**What is required**: Retype exactly the lines of the listing below from the one with "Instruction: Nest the" through the last, both included, and leave every picture out.

BEGIN Collected material

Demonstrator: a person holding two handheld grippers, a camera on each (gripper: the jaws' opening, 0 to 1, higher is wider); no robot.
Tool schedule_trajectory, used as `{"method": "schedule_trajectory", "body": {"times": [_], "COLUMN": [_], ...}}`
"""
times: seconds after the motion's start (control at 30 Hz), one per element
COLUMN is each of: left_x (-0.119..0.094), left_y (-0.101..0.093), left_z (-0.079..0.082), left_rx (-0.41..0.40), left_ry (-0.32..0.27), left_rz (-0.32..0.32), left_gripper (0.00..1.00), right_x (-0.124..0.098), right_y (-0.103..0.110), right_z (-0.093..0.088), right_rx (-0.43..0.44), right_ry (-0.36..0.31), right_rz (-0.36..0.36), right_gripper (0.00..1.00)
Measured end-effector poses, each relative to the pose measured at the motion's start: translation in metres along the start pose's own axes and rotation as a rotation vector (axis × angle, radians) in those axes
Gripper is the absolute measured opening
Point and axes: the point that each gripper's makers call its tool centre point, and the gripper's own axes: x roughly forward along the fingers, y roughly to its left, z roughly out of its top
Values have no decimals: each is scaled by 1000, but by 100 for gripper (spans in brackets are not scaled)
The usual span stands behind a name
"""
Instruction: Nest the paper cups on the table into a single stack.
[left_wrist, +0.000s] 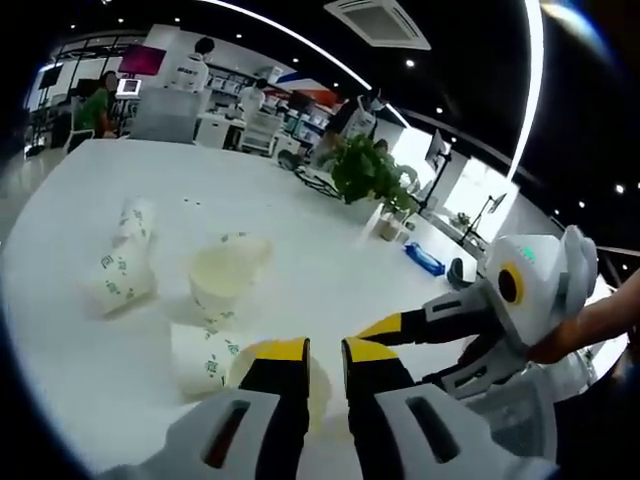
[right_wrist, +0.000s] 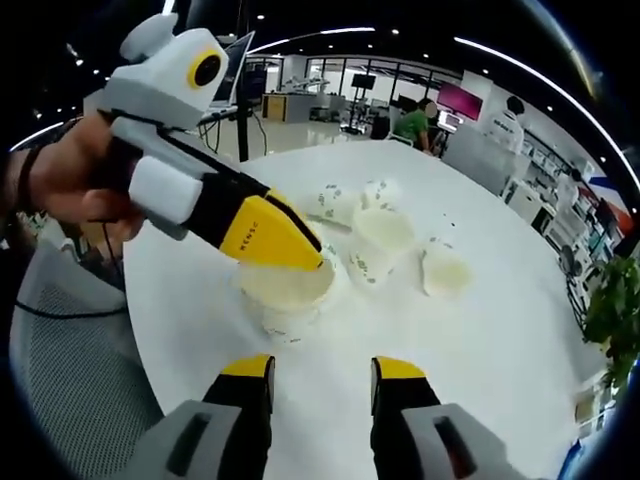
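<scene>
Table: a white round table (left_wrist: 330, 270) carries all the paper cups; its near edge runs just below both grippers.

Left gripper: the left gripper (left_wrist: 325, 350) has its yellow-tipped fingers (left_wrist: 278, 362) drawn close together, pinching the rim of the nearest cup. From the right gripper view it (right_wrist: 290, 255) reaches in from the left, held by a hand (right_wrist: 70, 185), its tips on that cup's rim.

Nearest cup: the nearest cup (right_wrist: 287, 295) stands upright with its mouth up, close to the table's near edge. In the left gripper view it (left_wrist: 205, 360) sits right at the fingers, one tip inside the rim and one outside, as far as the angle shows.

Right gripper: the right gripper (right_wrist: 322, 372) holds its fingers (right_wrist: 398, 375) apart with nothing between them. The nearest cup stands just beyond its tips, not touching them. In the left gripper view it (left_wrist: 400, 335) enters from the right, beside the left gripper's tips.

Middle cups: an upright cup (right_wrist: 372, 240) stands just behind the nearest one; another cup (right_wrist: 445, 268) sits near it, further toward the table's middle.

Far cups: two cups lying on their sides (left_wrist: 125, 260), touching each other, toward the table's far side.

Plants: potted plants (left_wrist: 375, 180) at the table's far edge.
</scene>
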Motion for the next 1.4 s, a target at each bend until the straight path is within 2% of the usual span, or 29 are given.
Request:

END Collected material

**Solution to this exercise**:
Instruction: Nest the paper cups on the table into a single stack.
[left_wrist, +0.000s] 
[right_wrist, +0.000s] 
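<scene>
Table: a white round table (left_wrist: 330, 270) carries all the paper cups; its near edge runs just below both grippers.

Left gripper: the left gripper (left_wrist: 325, 350) has its yellow-tipped fingers (left_wrist: 278, 362) drawn close together, pinching the rim of the nearest cup. From the right gripper view it (right_wrist: 290, 255) reaches in from the left, held by a hand (right_wrist: 70, 185), its tips on that cup's rim.

Nearest cup: the nearest cup (right_wrist: 287, 295) stands upright with its mouth up, close to the table's near edge. In the left gripper view it (left_wrist: 205, 360) sits right at the fingers, one tip inside the rim and one outside, as far as the angle shows.

Right gripper: the right gripper (right_wrist: 322, 372) holds its fingers (right_wrist: 398, 375) apart with nothing between them. The nearest cup stands just beyond its tips, not touching them. In the left gripper view it (left_wrist: 400, 335) enters from the right, beside the left gripper's tips.

Middle cups: an upright cup (right_wrist: 372, 240) stands just behind the nearest one; another cup (right_wrist: 445, 268) sits near it, further toward the table's middle.

Far cups: two cups lying on their sides (left_wrist: 125, 260), touching each other, toward the table's far side.

Plants: potted plants (left_wrist: 375, 180) at the table's far edge.
</scene>
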Motion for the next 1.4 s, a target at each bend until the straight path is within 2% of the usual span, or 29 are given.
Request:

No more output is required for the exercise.